GIVEN MATERIAL below:
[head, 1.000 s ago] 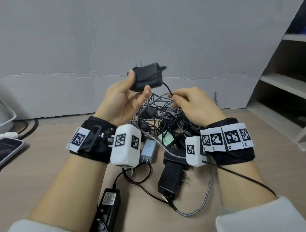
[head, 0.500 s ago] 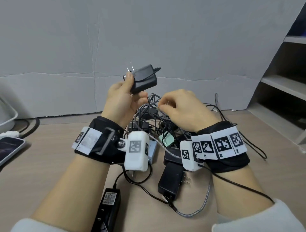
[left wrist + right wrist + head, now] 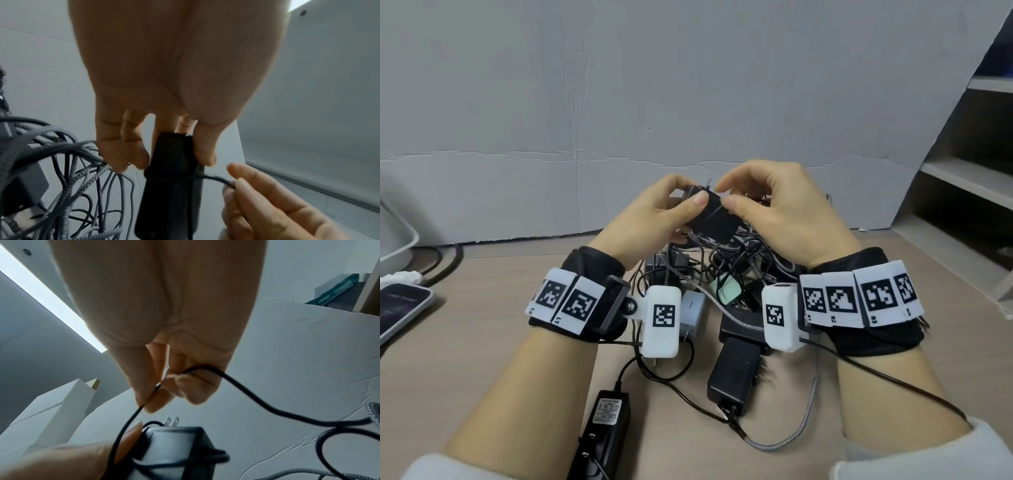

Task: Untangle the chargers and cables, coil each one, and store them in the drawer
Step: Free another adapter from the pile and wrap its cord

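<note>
My left hand (image 3: pixel 664 212) grips a black charger block (image 3: pixel 710 217) (image 3: pixel 170 186) (image 3: pixel 174 456) above the tangle, thumb on its top face and fingers behind. Its two metal prongs (image 3: pixel 172 421) point away from me. My right hand (image 3: pixel 767 205) pinches the block's thin black cable (image 3: pixel 236 382) (image 3: pixel 213 178) between thumb and forefinger, right beside the block. One turn of that cable lies around the block. Below the hands a tangle of grey braided and black cables (image 3: pixel 722 260) with several chargers lies on the wooden desk (image 3: pixel 465 342).
A black adapter (image 3: pixel 736 370), a black battery charger (image 3: pixel 602 435), a light-blue plug (image 3: pixel 690 313) and a mint-green plug (image 3: pixel 727 289) lie near my wrists. A phone (image 3: pixel 400 308) and a white tray (image 3: pixel 393 236) sit at the left. Open shelves (image 3: pixel 969 178) stand to the right.
My left hand has lowered the black charger block toward the tangle. My right hand has risen from the pile to the block and now pinches its cable close to it.
</note>
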A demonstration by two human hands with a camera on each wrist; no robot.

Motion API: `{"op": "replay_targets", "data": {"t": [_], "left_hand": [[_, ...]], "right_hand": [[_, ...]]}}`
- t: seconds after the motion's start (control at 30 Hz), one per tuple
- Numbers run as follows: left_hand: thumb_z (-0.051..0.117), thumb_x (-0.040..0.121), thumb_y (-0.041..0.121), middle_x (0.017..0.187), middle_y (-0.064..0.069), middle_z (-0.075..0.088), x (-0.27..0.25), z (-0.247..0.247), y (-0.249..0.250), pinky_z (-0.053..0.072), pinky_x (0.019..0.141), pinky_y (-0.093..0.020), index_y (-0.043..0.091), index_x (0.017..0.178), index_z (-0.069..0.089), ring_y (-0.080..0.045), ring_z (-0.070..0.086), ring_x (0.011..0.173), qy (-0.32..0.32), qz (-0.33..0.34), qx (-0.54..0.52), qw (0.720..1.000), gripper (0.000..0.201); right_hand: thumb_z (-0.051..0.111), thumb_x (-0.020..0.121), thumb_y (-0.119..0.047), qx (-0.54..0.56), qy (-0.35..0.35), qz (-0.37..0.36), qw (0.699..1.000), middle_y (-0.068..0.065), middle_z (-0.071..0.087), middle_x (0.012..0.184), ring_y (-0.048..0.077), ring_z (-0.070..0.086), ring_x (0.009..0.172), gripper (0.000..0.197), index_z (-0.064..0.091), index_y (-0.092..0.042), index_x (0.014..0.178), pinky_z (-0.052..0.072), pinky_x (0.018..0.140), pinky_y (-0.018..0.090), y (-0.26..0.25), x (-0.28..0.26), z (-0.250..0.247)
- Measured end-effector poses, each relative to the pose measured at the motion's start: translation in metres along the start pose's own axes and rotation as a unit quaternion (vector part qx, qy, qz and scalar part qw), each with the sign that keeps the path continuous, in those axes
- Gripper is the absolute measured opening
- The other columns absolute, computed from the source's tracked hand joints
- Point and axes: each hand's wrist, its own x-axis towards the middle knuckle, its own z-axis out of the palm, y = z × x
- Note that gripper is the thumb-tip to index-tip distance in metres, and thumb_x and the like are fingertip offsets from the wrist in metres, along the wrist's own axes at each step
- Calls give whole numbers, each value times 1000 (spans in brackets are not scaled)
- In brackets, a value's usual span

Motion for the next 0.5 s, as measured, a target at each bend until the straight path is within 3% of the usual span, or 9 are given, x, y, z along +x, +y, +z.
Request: {"op": "replay_targets", "data": {"t": [0.1, 0.23, 0.4, 0.5], "left_hand": [[55, 102, 27, 108, -6, 73, 1, -3, -1, 59, 86, -39, 11, 123, 54, -22, 71, 101, 17, 14, -36, 999, 26], [57, 102, 19, 111, -9, 70, 7, -9, -5, 60, 77, -36, 7, 123, 52, -27, 73, 100, 144, 39, -205, 967, 25], [57, 101, 15, 126, -26, 61, 13, -20, -11, 60, 84, -36, 3, 116, 52, -34, 69, 110, 238, 42, -351, 905, 20], [60, 100, 16, 123, -26, 62, 15, -23, -14, 60, 85, -36, 4, 117, 53, -33, 70, 109, 253, 35, -328, 910, 21]], "right_hand": [[64, 93, -8, -14, -27, 7, 1000, -9, 65, 84, 7, 61, 80, 22, 71, -24, 106, 49, 75, 19, 2, -2, -6], [66, 92, -11, -39, -34, 38, 998, -7, 69, 84, 5, 56, 69, 17, 72, -24, 100, 47, 73, 20, 10, -2, -12], [65, 94, -21, -88, -107, 109, 984, -6, 70, 79, 13, 65, 78, 10, 71, -23, 101, 52, 81, 29, 15, -3, -7], [59, 99, -25, -90, -120, 102, 983, -4, 68, 81, 21, 66, 82, 14, 72, -27, 104, 54, 83, 38, 8, -5, -6]]}}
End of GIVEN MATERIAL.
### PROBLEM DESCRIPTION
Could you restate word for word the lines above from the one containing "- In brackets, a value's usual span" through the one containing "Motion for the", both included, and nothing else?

### SOLVED EXERCISE
- In brackets, a value's usual span

Motion for the next 0.5 s, as measured, a target at each bend until the straight path is within 3% of the usual span, or 9 are given, x, y, z along +x, +y, +z.

The full answer has been given.